Your assignment »
Go through the entries below and write each one out exactly.

Provided information »
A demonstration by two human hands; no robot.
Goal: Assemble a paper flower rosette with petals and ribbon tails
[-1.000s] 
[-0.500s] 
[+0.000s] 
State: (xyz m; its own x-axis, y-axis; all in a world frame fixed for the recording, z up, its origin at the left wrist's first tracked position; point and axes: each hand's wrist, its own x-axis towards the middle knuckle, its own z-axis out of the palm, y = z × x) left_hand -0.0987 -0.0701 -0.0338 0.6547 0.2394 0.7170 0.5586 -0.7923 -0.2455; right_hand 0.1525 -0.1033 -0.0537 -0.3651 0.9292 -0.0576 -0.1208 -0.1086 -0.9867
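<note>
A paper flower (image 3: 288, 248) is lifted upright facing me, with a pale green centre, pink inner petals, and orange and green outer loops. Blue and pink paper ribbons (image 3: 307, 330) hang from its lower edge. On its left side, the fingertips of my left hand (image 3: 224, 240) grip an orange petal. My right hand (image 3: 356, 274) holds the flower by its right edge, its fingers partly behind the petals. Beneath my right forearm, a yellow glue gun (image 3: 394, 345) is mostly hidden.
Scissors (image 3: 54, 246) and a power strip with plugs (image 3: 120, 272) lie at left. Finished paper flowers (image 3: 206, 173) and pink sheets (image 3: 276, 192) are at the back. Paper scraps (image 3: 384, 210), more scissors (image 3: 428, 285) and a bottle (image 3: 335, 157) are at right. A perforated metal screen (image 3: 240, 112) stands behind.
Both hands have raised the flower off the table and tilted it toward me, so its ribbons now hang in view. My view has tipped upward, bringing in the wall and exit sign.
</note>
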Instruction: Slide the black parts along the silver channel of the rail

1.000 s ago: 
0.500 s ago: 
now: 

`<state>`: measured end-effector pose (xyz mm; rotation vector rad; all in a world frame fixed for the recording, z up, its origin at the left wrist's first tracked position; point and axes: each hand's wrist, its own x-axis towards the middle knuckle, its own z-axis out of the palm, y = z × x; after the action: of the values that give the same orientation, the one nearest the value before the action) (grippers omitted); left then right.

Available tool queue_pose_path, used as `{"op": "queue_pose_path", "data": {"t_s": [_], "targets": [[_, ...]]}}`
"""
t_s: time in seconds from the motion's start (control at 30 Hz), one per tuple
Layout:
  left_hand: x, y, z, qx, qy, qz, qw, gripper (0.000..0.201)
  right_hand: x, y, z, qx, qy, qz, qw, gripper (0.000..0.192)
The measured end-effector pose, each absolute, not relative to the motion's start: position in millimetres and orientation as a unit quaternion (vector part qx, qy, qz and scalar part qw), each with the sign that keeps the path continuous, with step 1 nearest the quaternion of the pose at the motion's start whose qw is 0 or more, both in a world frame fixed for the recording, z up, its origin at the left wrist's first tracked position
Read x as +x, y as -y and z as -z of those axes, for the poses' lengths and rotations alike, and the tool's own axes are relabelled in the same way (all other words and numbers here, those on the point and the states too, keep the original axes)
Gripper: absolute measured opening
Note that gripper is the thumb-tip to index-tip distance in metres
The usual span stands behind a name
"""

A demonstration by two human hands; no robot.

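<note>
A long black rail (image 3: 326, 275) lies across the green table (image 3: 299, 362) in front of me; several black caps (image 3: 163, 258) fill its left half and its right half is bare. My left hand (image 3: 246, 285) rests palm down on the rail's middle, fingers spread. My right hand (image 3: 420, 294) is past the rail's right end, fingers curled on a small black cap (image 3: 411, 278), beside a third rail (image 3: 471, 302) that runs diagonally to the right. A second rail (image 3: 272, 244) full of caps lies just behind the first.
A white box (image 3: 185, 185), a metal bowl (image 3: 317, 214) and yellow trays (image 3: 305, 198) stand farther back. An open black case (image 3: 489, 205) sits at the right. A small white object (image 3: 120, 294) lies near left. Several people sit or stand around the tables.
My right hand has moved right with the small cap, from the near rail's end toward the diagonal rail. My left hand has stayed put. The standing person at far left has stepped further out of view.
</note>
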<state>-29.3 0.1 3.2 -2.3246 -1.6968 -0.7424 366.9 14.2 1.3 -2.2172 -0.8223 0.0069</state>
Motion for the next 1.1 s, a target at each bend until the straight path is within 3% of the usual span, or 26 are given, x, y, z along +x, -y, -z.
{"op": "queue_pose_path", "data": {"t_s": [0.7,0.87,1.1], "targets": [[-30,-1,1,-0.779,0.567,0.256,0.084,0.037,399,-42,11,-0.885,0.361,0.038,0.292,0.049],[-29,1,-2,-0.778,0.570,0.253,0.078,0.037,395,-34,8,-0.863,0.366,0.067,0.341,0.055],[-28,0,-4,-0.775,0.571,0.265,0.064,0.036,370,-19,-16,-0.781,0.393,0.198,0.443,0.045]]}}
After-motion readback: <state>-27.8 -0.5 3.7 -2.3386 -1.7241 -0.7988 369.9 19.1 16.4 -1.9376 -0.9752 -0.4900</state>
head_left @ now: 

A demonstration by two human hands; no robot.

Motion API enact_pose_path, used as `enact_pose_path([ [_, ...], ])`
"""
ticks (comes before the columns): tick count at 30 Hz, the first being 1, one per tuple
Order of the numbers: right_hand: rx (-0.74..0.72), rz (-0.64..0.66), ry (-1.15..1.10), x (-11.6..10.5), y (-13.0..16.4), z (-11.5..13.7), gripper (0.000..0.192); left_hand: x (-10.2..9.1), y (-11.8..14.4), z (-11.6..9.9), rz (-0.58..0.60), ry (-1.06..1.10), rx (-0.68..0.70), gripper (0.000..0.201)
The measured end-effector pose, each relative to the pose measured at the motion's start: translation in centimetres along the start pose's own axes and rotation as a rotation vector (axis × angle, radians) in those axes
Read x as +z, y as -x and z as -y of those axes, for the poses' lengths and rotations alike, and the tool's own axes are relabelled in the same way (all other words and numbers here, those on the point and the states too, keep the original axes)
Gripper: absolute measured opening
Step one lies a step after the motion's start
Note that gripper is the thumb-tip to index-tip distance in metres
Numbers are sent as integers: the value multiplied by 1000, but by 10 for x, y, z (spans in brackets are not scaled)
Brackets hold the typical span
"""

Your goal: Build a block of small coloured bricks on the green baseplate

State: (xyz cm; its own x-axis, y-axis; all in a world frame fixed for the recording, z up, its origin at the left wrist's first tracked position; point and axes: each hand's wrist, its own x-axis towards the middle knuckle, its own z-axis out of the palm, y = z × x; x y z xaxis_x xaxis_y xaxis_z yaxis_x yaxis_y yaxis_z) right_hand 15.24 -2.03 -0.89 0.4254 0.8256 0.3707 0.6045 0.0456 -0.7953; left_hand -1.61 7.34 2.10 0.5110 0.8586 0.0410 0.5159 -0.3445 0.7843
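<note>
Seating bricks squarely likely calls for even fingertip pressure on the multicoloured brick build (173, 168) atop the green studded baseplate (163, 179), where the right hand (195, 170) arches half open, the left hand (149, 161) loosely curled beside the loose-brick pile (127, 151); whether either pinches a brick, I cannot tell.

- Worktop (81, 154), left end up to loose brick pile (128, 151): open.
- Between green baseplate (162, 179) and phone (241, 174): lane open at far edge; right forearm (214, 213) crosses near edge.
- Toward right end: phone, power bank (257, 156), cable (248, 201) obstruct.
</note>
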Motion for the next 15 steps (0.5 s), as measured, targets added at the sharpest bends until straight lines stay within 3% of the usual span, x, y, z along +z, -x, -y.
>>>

Solution to this problem »
A demonstration by two human hands; no robot.
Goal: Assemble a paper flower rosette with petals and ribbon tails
[-1.000s] 
[-0.500s] 
[+0.000s] 
State: (xyz m; its own x-axis, y-axis; all in a world frame fixed for the recording, z up, its origin at the left wrist's first tracked position; point and axes: each hand's wrist, its own x-axis towards the middle knuckle, its own z-axis out of the palm, y = z × x) left_hand -0.0987 -0.0701 -0.0338 0.6547 0.2394 0.7170 0.5586 -0.7923 -0.2455; right_hand 0.1525 -0.1033 -0.0537 -0.3651 0.9292 -0.0576 -0.1208 -0.1086 -0.9867
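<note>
A paper flower (image 3: 288, 248) is lifted upright facing me, with a pale green centre, pink inner petals, and orange and green outer loops. Blue and pink paper ribbons (image 3: 307, 330) hang from its lower edge. On its left side, the fingertips of my left hand (image 3: 224, 240) grip an orange petal. My right hand (image 3: 356, 274) holds the flower by its right edge, its fingers partly behind the petals. Beneath my right forearm, a yellow glue gun (image 3: 394, 345) is mostly hidden.
Scissors (image 3: 54, 246) and a power strip with plugs (image 3: 120, 272) lie at left. Finished paper flowers (image 3: 206, 173) and pink sheets (image 3: 276, 192) are at the back. Paper scraps (image 3: 384, 210), more scissors (image 3: 428, 285) and a bottle (image 3: 335, 157) are at right. A perforated metal screen (image 3: 240, 112) stands behind.
Both hands have raised the flower off the table and tilted it toward me, so its ribbons now hang in view. My view has tipped upward, bringing in the wall and exit sign.
</note>
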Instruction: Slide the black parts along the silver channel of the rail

1.000 s ago: 
0.500 s ago: 
now: 

`<state>`: measured end-effector pose (xyz mm; rotation vector rad; all in a world frame fixed for the recording, z up, its origin at the left wrist's first tracked position; point and axes: each hand's wrist, its own x-axis towards the middle knuckle, its own z-axis out of the palm, y = z × x; after the action: of the values that give the same orientation, the one nearest the value before the action) (grippers omitted); left then right.

Available tool queue_pose_path, used as `{"op": "queue_pose_path", "data": {"t_s": [_], "targets": [[_, ...]]}}`
"""
t_s: time in seconds from the motion's start (control at 30 Hz), one per tuple
Layout:
  left_hand: x, y, z, qx, qy, qz, qw, gripper (0.000..0.201)
  right_hand: x, y, z, qx, qy, qz, qw, gripper (0.000..0.192)
The measured end-effector pose, each absolute, not relative to the motion's start: position in millimetres and orientation as a unit quaternion (vector part qx, qy, qz and scalar part qw), each with the sign that keeps the path continuous, with step 1 nearest the quaternion of the pose at the motion's start whose qw is 0 or more, both in a world frame fixed for the recording, z up, its origin at the left wrist's first tracked position
Read x as +x, y as -y and z as -z of those axes, for the poses' lengths and rotations alike, and the tool's own axes are relabelled in the same way (all other words and numbers here, those on the point and the states too, keep the original axes)
Gripper: absolute measured opening
Note that gripper is the thumb-tip to index-tip distance in metres
The usual span stands behind a name
"""

A demonstration by two human hands; no robot.

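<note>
A long black rail (image 3: 326, 275) lies across the green table (image 3: 299, 362) in front of me; several black caps (image 3: 163, 258) fill its left half and its right half is bare. My left hand (image 3: 246, 285) rests palm down on the rail's middle, fingers spread. My right hand (image 3: 420, 294) is past the rail's right end, fingers curled on a small black cap (image 3: 411, 278), beside a third rail (image 3: 471, 302) that runs diagonally to the right. A second rail (image 3: 272, 244) full of caps lies just behind the first.
A white box (image 3: 185, 185), a metal bowl (image 3: 317, 214) and yellow trays (image 3: 305, 198) stand farther back. An open black case (image 3: 489, 205) sits at the right. A small white object (image 3: 120, 294) lies near left. Several people sit or stand around the tables.
My right hand has moved right with the small cap, from the near rail's end toward the diagonal rail. My left hand has stayed put. The standing person at far left has stepped further out of view.
</note>
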<state>-29.3 0.1 3.2 -2.3246 -1.6968 -0.7424 366.9 14.2 1.3 -2.2172 -0.8223 0.0069</state>
Motion for the next 1.1 s, a target at each bend until the straight path is within 3% of the usual span, or 26 are given, x, y, z along +x, -y, -z.
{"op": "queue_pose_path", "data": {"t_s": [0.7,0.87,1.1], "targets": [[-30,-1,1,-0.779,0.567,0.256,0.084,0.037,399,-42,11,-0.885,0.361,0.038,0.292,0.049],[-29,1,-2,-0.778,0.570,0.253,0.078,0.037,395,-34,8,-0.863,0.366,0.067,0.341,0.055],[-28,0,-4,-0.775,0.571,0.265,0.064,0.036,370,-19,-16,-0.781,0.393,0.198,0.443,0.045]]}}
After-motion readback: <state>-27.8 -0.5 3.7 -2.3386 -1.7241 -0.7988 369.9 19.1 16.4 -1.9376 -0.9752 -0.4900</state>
head_left @ now: 

A demonstration by two human hands; no robot.

Motion API enact_pose_path, used as `enact_pose_path([ [_, ...], ])`
"""
ticks (comes before the columns): tick count at 30 Hz, the first being 1, one per tuple
Order of the numbers: right_hand: rx (-0.74..0.72), rz (-0.64..0.66), ry (-1.15..1.10), x (-11.6..10.5), y (-13.0..16.4), z (-11.5..13.7), gripper (0.000..0.192); left_hand: x (-10.2..9.1), y (-11.8..14.4), z (-11.6..9.9), rz (-0.58..0.60), ry (-1.06..1.10), rx (-0.68..0.70), gripper (0.000..0.201)
The measured end-effector pose, each relative to the pose measured at the motion's start: translation in centimetres along the start pose's own axes and rotation as a rotation vector (axis × angle, radians) in those axes
Read x as +z, y as -x and z as -y of those axes, for the poses' lengths and rotations alike, and the tool's own axes are relabelled in the same way (all other words and numbers here, those on the point and the states too, keep the original axes)
Gripper: absolute measured opening
Step one lies a step after the motion's start
Note that gripper is the thumb-tip to index-tip distance in metres
Numbers are sent as integers: the value multiplied by 1000, but by 10 for x, y, z (spans in brackets are not scaled)
Brackets hold the typical span
"""

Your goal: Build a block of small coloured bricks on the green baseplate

State: (xyz cm; its own x-axis, y-axis; all in a world frame fixed for the recording, z up, its origin at the left wrist's first tracked position; point and axes: each hand's wrist, its own x-axis towards the middle knuckle, its own z-axis out of the palm, y = z × x; x y z xaxis_x xaxis_y xaxis_z yaxis_x yaxis_y yaxis_z) right_hand 15.24 -2.03 -0.89 0.4254 0.8256 0.3707 0.6045 0.0456 -0.7953; left_hand -1.61 7.34 2.10 0.5110 0.8586 0.0410 0.5159 -0.3445 0.7843
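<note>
Seating bricks squarely likely calls for even fingertip pressure on the multicoloured brick build (173, 168) atop the green studded baseplate (163, 179), where the right hand (195, 170) arches half open, the left hand (149, 161) loosely curled beside the loose-brick pile (127, 151); whether either pinches a brick, I cannot tell.

- Worktop (81, 154), left end up to loose brick pile (128, 151): open.
- Between green baseplate (162, 179) and phone (241, 174): lane open at far edge; right forearm (214, 213) crosses near edge.
- Toward right end: phone, power bank (257, 156), cable (248, 201) obstruct.
</note>
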Motion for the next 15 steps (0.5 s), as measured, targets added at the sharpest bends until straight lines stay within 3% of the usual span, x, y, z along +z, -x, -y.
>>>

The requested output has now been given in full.